> _Your task_: Give the data again exactly, stopping after the "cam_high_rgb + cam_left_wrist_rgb" line.

> _Task inputs_:

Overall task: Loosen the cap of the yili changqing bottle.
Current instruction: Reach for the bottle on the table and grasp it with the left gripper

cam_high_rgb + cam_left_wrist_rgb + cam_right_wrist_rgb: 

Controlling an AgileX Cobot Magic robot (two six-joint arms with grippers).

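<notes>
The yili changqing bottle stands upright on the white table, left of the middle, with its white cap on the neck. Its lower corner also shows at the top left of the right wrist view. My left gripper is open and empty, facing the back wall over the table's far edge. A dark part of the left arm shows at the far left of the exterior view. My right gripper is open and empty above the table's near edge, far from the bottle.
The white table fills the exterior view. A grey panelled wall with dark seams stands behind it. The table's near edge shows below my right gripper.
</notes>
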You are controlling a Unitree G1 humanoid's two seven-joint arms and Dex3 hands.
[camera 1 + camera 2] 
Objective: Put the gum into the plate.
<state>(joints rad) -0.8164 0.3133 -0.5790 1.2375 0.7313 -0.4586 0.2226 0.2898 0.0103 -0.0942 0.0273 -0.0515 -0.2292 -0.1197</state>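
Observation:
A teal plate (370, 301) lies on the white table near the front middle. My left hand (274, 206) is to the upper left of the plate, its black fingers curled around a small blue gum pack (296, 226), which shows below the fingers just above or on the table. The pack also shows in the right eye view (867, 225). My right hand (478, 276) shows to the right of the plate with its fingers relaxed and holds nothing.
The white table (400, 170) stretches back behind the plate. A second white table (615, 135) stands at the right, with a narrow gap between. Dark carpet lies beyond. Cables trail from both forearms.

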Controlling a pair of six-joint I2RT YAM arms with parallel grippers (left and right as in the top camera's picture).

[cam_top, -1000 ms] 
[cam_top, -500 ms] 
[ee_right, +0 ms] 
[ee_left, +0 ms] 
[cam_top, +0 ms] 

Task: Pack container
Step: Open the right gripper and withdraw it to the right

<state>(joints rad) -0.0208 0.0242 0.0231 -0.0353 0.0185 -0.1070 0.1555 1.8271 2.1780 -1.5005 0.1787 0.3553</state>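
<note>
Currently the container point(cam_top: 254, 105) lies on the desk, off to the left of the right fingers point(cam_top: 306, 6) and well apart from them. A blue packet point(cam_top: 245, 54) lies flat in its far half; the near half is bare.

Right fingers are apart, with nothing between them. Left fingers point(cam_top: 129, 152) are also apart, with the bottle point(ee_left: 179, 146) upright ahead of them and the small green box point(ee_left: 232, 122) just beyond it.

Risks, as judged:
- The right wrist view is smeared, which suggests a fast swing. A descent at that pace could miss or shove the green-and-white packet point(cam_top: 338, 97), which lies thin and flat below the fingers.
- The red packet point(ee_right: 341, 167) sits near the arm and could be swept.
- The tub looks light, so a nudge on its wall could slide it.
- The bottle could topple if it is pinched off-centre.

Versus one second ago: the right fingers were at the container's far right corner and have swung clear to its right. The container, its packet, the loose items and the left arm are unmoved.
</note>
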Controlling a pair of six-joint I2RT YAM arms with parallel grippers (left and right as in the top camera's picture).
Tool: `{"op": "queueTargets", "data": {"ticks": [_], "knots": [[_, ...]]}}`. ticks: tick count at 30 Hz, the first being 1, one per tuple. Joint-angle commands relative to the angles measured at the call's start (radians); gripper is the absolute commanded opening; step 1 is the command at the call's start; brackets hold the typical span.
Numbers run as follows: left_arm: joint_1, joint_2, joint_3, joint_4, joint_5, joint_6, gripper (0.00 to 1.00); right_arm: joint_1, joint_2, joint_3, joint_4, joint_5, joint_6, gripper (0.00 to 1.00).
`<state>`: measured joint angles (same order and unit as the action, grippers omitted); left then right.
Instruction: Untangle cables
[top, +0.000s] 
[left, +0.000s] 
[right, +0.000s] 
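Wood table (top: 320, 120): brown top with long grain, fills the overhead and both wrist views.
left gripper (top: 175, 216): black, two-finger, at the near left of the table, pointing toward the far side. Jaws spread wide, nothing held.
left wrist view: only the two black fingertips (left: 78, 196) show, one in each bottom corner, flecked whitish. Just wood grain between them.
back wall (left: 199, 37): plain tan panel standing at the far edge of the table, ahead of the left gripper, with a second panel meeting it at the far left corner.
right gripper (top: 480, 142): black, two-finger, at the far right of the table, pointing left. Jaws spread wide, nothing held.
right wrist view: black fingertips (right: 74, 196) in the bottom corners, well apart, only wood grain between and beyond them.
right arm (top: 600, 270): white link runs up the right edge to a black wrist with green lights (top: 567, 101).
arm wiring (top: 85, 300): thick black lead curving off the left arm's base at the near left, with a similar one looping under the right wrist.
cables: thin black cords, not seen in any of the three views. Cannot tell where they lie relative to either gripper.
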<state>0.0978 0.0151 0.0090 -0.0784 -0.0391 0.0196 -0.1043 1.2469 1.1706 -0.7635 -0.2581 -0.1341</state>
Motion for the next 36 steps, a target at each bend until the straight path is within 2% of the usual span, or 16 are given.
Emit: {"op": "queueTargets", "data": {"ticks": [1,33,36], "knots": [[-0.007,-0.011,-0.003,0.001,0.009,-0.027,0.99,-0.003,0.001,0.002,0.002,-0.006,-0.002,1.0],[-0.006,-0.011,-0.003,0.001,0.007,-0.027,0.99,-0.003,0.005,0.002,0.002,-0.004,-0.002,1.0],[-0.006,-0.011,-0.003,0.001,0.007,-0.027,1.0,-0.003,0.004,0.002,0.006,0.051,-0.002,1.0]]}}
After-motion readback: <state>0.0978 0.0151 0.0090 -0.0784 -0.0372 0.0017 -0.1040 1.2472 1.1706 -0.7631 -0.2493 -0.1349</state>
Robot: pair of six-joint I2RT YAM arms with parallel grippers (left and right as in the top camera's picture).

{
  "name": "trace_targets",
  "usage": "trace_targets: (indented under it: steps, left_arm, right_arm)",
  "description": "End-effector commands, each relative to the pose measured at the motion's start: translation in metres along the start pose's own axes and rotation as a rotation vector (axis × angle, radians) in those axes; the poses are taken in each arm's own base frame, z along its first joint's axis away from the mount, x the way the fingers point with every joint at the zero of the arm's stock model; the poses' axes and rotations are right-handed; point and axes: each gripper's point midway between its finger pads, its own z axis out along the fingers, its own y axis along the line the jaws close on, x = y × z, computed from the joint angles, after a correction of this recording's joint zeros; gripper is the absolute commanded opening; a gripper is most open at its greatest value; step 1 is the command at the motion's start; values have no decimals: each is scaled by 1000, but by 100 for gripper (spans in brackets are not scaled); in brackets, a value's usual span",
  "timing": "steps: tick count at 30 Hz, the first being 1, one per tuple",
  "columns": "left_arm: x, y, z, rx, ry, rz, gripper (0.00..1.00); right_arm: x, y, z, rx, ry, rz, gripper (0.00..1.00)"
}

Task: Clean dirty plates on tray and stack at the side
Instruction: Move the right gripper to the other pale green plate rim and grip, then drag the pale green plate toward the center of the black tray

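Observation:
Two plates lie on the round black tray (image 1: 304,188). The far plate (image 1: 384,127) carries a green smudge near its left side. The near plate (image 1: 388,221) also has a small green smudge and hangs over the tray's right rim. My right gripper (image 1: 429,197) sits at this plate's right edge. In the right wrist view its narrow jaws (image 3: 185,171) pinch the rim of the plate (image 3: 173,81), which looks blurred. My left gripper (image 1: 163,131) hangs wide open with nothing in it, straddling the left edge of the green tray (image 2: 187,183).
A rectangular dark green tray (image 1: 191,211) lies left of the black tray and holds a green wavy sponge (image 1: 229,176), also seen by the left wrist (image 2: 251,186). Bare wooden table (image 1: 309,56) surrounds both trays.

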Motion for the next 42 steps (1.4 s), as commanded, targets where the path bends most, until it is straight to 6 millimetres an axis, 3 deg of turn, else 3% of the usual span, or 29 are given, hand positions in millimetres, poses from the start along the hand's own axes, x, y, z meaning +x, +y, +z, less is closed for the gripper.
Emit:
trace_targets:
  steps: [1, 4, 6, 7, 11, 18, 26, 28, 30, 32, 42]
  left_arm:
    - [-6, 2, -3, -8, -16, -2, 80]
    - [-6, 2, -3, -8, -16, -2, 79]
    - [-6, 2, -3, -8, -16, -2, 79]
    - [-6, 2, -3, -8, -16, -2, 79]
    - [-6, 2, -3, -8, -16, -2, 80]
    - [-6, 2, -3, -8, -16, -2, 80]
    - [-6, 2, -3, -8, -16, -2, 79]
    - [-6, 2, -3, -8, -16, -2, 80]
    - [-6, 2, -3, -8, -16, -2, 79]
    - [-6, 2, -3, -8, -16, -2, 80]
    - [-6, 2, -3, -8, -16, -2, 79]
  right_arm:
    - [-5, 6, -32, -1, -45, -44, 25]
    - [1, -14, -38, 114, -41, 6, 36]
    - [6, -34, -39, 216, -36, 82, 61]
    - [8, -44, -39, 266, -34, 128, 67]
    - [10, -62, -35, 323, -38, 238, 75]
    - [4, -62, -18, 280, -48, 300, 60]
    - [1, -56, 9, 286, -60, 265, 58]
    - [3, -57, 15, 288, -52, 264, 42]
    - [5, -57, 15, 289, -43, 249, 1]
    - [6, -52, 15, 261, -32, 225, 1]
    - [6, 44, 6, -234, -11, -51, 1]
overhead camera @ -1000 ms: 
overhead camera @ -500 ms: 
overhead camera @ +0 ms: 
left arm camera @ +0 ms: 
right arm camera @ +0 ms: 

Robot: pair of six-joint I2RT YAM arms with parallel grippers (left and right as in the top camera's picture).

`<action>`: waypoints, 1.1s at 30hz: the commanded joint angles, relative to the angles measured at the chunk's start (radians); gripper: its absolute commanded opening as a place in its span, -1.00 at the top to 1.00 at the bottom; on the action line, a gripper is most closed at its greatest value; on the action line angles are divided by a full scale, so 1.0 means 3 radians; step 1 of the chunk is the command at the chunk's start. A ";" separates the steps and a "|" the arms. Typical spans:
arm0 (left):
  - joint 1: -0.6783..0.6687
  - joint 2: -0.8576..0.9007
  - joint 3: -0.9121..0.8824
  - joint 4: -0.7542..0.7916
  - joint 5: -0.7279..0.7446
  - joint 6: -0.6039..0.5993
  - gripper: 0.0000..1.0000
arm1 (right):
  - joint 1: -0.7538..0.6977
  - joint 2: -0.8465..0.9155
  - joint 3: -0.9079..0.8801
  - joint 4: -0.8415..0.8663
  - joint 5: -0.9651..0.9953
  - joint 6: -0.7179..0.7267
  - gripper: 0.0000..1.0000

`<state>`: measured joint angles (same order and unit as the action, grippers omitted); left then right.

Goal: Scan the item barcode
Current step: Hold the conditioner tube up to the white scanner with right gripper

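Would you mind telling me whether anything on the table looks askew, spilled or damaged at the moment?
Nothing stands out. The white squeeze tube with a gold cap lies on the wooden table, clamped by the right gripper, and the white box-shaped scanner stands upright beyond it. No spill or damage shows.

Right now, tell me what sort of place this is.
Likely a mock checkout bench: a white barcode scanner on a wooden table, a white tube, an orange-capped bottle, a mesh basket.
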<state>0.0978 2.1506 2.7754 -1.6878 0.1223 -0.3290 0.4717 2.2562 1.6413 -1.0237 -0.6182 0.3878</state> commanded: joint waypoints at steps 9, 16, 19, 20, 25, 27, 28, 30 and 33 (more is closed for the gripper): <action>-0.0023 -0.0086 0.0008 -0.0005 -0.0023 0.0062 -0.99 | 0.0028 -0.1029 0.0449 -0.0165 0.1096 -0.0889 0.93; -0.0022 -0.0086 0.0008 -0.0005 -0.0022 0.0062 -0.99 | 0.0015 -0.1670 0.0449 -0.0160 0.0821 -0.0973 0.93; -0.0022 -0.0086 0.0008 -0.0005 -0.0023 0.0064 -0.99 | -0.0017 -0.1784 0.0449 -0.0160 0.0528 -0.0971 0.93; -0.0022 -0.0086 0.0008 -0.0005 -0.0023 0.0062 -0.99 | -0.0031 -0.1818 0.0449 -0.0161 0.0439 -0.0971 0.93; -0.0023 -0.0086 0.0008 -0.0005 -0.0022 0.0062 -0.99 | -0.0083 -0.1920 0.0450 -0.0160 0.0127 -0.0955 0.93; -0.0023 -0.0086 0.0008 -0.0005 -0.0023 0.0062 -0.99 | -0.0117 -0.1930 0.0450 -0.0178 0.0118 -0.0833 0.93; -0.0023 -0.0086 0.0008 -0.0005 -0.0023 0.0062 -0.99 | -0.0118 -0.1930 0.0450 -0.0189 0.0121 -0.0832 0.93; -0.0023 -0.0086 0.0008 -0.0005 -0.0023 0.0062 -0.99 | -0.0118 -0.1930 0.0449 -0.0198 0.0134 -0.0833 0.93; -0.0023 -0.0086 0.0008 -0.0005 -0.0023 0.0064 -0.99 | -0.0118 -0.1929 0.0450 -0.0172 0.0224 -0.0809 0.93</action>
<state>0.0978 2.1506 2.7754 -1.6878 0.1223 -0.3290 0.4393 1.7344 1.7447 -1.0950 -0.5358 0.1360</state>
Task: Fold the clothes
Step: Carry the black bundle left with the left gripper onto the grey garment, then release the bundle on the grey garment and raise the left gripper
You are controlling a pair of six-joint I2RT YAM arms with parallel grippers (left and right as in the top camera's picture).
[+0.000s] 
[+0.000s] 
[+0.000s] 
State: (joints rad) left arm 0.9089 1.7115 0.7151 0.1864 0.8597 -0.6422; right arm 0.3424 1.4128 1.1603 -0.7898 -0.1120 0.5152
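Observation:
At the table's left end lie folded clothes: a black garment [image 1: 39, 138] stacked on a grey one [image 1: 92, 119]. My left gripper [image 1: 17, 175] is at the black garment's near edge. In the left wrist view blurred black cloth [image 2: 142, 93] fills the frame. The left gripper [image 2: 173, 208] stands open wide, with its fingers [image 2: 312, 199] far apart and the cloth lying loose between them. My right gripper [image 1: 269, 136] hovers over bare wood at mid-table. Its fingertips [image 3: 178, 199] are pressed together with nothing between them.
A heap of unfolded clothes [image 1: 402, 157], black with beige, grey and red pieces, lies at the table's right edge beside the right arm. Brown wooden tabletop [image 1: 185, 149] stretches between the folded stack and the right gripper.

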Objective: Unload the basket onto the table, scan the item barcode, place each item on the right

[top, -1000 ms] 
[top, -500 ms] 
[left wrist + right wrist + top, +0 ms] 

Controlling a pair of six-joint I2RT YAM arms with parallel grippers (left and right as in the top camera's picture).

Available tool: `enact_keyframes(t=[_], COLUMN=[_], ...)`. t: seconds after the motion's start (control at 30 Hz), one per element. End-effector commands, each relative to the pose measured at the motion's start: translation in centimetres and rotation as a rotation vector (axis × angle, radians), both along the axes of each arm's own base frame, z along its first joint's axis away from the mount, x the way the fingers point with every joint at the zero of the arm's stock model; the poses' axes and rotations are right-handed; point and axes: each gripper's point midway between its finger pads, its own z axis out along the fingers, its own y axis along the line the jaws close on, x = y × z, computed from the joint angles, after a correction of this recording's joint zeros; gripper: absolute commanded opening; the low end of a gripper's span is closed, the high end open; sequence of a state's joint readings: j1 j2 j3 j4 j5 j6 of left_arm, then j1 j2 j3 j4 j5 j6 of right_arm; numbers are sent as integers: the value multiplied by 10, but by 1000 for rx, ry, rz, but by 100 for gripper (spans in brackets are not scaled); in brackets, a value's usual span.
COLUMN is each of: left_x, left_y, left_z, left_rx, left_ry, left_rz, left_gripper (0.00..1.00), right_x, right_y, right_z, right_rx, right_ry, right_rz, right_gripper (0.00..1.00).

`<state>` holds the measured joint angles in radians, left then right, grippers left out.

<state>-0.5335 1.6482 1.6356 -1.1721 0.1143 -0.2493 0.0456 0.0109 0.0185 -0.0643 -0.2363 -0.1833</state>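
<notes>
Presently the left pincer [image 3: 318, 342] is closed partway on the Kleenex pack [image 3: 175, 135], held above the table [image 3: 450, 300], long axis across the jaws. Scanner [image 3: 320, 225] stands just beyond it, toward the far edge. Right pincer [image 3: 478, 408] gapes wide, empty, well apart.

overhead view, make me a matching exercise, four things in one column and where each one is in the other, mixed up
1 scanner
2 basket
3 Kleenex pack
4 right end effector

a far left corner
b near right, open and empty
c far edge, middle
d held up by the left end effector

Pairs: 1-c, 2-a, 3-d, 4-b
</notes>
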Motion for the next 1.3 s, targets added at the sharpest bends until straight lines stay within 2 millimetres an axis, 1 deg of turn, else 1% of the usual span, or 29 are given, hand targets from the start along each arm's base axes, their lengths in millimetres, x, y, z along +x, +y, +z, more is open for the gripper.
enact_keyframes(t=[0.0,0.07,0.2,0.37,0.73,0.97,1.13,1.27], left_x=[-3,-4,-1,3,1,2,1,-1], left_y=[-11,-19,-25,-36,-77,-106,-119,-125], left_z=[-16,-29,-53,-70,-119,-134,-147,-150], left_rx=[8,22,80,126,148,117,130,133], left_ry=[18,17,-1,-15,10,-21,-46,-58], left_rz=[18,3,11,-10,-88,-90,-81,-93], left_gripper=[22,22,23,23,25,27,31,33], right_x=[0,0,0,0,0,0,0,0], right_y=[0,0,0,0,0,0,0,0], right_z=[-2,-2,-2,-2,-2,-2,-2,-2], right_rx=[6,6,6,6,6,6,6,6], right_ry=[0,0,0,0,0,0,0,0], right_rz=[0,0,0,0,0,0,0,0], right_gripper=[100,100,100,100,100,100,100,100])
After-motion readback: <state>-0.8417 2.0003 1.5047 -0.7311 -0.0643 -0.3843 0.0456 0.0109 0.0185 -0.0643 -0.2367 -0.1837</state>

> _Your solution_:
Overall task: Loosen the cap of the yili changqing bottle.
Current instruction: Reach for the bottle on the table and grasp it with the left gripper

cam_high_rgb + cam_left_wrist_rgb + cam_right_wrist_rgb: 

No further answer is required.